Activity:
What lines of the material hold the string "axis"? Pull each of them out.

The data below:

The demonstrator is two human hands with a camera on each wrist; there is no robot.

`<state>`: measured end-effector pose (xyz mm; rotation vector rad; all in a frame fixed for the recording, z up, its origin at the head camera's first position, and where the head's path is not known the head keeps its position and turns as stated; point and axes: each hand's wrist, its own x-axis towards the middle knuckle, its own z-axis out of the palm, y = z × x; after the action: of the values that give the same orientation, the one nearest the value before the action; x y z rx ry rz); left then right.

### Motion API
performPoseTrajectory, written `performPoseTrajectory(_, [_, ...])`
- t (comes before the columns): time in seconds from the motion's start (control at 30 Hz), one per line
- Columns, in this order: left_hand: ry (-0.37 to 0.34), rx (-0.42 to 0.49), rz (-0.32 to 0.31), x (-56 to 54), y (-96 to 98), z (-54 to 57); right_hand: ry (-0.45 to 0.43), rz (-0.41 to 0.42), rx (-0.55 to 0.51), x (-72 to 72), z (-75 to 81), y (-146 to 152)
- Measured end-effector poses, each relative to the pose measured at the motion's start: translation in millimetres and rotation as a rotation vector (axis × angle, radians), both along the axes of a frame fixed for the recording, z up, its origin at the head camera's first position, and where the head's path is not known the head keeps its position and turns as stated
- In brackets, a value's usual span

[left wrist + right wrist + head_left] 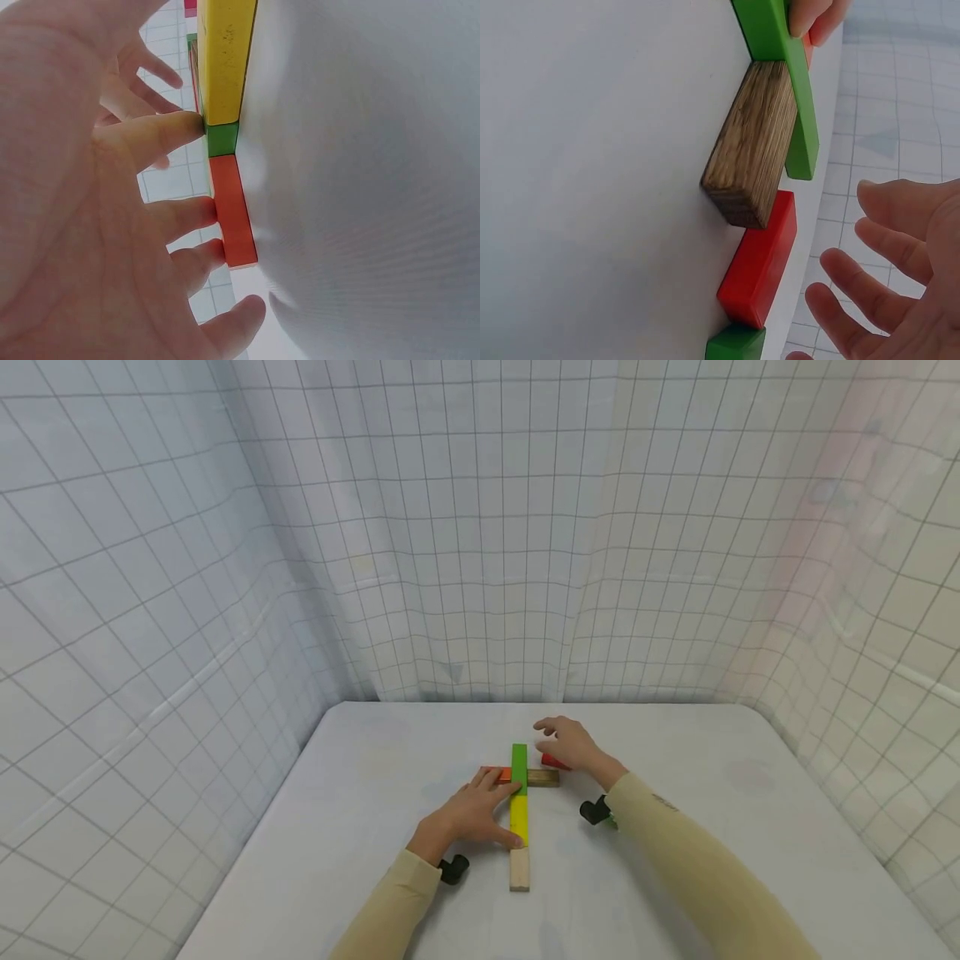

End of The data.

Answer:
`<state>`: measured end-effector pose (xyz mm; rotation vector rad; all in a frame fixed for the recording, z up, its origin at the head camera's first position, and where the head's path is not known the head keeps its position and turns as stated; point and axes: each hand's wrist, its own x-axis towards the middle knuckle, its own z-axis out of the palm, y = z × x; after the action: of the values that give the same orientation, the one nearest the value before the action; x y z rx ry rz); left then right.
- Measured end-effector poses, each relative to the pose measured at the motion's start: translation in millimetres and rotation as a rotation vector (axis × angle, radians), both along the axes of a frame fixed for the recording, z up, its origin at the head camera's first position, and where the head's path is not known the head keeps its position and turns as stated

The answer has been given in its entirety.